This week’s theme is compression.
Post-quantum timelines moved closer. Bitcoin’s retrofit path got more concrete. Compute demand ran into the grid.
3 signals stood out:
1️⃣
@Microsoft accelerated its quantum-safe roadmap.
Microsoft is now targeting a transition of products and services to post-quantum cryptography by 2029, pulling forward the broader transition target from its earlier 2033 full-transition plan. The move came shortly after Washington issued new guidance for federal PQC migration, with agencies directed to prioritize high-impact systems, high-value assets, and sensitive systems for risk reduction by the end of 2030.
The roadmap spans TLS 1.3, crypto-agility, key management, code signing, certificate issuance, key protection, and update pipelines. At Microsoft’s scale, this is a system-wide engineering program.
For enterprises still treating PQC as a distant migration, the planning window just got tighter.

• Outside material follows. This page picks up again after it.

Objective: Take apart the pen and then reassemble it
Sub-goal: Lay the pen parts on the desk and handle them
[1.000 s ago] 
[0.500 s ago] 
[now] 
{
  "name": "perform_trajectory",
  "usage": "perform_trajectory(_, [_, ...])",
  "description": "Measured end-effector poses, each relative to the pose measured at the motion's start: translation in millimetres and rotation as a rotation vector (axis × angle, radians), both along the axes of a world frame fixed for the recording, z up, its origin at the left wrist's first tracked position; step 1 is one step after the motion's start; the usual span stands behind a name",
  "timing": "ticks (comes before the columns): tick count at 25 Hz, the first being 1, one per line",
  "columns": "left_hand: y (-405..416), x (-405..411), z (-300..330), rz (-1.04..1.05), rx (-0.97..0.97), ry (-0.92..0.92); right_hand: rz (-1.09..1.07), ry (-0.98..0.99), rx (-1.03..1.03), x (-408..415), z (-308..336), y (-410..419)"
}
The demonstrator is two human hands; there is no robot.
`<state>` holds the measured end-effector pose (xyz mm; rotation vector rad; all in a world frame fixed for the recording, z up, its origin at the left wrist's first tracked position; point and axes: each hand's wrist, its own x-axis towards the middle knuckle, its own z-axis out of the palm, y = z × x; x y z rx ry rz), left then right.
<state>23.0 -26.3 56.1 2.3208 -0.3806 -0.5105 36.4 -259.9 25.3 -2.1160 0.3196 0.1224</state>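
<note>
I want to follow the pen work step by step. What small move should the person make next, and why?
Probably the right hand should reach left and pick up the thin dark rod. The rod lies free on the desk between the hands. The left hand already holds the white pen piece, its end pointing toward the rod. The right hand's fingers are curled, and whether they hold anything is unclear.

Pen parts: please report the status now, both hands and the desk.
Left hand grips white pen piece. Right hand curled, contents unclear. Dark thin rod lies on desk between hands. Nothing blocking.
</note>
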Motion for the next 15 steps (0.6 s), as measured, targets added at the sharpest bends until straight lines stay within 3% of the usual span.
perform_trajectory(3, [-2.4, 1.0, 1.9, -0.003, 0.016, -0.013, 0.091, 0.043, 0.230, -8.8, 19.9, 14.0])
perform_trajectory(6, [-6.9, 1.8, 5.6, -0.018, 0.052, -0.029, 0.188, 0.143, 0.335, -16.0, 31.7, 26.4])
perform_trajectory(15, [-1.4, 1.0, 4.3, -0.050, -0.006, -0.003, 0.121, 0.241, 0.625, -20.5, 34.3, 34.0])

2️⃣ Bitcoin’s post-quantum work reached the proposal layer.
@Blockstream’s Q2 update introduced OP_CHECKSHRINCS, a proposed post-quantum signature opcode for Bitcoin based on a hash-based scheme. The proposal builds on earlier post-quantum signature work demonstrated on Liquid, moving the conversation from sidechain deployment toward something the wider Bitcoin community can evaluate.
That is what retrofit work looks like in practice: research, production-sidechain testing, opcode proposals, ecosystem review, and eventual migration.
The code may be the cleanest part, moving a live network without breaking trust is the real work.
3️⃣ The US grid put compute on a shorter leash.
During the East Coast heatwave, the U.S. Department of
@ENERGY authorized PJM, the largest US grid operator, to direct backup generation resources at data centers and other large-load customers as a last resort before or during an Energy Emergency Alert 3.
PJM also ordered emergency electricity-reduction measures as demand approached its 20-year record, while spot wholesale prices in parts of the Mid-Atlantic and Dominion zones surged past $2,500 per megawatt-hour. Reuters also reported that data center demand accounted for an estimated $3.8B of PJM’s year-over-year wholesale power cost increase in the first five months of 2026.
Compute is becoming part of real-time grid management. Power, cooling, location, backup generation, and demand response now sit inside the compute stack.